**About this exercise:** State how many lines of the data below hold the string "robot", giving nothing but the number.

=== Information shown ===

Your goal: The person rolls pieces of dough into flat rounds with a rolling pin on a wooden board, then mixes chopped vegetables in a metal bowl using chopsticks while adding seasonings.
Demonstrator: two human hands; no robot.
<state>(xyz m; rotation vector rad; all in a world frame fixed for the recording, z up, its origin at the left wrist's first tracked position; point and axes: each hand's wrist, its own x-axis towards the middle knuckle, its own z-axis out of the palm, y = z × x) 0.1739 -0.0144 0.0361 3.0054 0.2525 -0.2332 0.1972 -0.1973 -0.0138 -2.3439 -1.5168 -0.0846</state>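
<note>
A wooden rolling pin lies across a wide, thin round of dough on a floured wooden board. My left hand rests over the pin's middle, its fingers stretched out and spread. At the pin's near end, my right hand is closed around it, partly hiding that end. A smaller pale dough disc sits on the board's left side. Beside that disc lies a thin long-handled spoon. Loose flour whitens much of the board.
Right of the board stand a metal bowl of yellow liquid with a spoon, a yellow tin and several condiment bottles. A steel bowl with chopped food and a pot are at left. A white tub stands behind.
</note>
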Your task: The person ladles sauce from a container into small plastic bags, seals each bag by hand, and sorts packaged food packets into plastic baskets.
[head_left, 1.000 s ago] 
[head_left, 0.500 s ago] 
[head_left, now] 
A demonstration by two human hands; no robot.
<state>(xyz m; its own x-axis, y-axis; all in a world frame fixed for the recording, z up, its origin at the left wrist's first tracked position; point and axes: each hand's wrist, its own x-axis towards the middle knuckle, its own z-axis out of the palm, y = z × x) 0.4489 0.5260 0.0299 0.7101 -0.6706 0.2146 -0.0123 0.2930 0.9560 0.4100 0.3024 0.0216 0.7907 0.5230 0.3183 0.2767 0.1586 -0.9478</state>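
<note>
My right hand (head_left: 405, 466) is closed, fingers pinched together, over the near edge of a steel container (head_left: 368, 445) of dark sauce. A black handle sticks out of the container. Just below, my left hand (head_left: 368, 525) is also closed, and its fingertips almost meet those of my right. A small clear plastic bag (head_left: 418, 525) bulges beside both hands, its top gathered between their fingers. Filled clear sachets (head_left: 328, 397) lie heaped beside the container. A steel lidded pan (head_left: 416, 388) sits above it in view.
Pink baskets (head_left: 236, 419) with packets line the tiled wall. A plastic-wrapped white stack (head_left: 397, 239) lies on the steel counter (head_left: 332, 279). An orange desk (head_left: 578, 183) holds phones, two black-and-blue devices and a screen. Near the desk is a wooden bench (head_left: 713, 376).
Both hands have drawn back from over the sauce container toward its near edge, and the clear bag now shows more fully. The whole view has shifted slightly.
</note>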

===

**Written reply:** 2